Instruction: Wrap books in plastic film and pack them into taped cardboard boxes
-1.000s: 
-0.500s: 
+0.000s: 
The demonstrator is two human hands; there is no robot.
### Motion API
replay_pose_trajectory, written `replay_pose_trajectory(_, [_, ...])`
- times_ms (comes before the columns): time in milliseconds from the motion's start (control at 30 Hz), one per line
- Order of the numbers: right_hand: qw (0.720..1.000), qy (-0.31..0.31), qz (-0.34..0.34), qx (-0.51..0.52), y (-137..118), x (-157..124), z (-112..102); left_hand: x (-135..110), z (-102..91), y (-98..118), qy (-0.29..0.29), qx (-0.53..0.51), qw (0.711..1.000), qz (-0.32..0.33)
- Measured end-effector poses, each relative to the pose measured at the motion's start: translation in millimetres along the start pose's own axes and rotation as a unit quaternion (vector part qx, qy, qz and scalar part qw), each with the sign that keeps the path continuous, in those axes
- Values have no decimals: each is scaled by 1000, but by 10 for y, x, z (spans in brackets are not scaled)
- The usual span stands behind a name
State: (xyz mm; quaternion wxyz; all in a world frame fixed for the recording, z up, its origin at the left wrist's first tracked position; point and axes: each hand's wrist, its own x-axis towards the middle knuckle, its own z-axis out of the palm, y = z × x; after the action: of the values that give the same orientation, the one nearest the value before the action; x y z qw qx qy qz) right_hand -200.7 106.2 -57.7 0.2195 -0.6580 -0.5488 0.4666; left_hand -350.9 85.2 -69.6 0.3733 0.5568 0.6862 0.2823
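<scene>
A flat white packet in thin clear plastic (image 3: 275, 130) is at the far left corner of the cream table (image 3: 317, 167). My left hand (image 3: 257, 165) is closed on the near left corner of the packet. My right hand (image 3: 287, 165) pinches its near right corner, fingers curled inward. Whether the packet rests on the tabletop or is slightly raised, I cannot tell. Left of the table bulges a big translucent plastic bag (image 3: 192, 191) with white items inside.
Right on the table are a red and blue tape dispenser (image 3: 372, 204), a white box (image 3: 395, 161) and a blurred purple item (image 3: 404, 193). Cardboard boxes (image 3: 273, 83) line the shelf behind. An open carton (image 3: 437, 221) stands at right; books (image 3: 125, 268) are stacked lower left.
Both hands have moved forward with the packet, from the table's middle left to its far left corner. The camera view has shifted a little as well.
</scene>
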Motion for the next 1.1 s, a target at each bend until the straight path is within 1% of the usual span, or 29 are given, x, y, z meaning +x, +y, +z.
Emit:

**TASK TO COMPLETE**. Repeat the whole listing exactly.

**RESPONSE BELOW**.
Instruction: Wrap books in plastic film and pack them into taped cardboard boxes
-1.000s: 
-0.500s: 
+0.000s: 
The demonstrator is two human hands; there is no robot.
### Motion API
replay_pose_trajectory, written `replay_pose_trajectory(_, [_, ...])`
- times_ms (comes before the columns): time in milliseconds from the motion's start (control at 30 Hz), one per line
- Order of the numbers: right_hand: qw (0.720..1.000), qy (-0.31..0.31), qz (-0.34..0.34), qx (-0.51..0.52), y (-137..118), x (-157..124), z (-112..102); left_hand: x (-135..110), z (-102..91), y (-98..118), qy (-0.29..0.29), qx (-0.53..0.51), qw (0.711..1.000), qz (-0.32..0.33)
- Measured end-effector poses, each relative to the pose measured at the motion's start: translation in millimetres along the start pose's own axes and rotation as a unit quaternion (vector part qx, qy, qz and scalar part qw), each with the sign that keeps the path continuous, in those axes
- Values have no decimals: each is scaled by 1000, but by 10 for y, x, z (spans in brackets are not scaled)
- The usual span stands behind a name
State: (xyz mm; quaternion wxyz; all in a world frame fixed for the recording, z up, its origin at the left wrist's first tracked position; point and axes: each hand's wrist, its own x-axis towards the middle knuckle, its own z-axis out of the palm, y = z × x; after the action: of the values that give the same orientation, the one nearest the value before the action; x y z qw qx qy qz) right_hand -200.7 106.2 -57.7 0.2195 -0.6580 -0.5488 0.4666; left_hand -350.9 85.2 -69.6 0.3733 0.5568 0.6862 0.2823
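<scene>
A flat white packet in thin clear plastic (image 3: 275, 130) is at the far left corner of the cream table (image 3: 317, 167). My left hand (image 3: 257, 165) is closed on the near left corner of the packet. My right hand (image 3: 287, 165) pinches its near right corner, fingers curled inward. Whether the packet rests on the tabletop or is slightly raised, I cannot tell. Left of the table bulges a big translucent plastic bag (image 3: 192, 191) with white items inside.
Right on the table are a red and blue tape dispenser (image 3: 372, 204), a white box (image 3: 395, 161) and a blurred purple item (image 3: 404, 193). Cardboard boxes (image 3: 273, 83) line the shelf behind. An open carton (image 3: 437, 221) stands at right; books (image 3: 125, 268) are stacked lower left.
Both hands have moved forward with the packet, from the table's middle left to its far left corner. The camera view has shifted a little as well.
</scene>
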Motion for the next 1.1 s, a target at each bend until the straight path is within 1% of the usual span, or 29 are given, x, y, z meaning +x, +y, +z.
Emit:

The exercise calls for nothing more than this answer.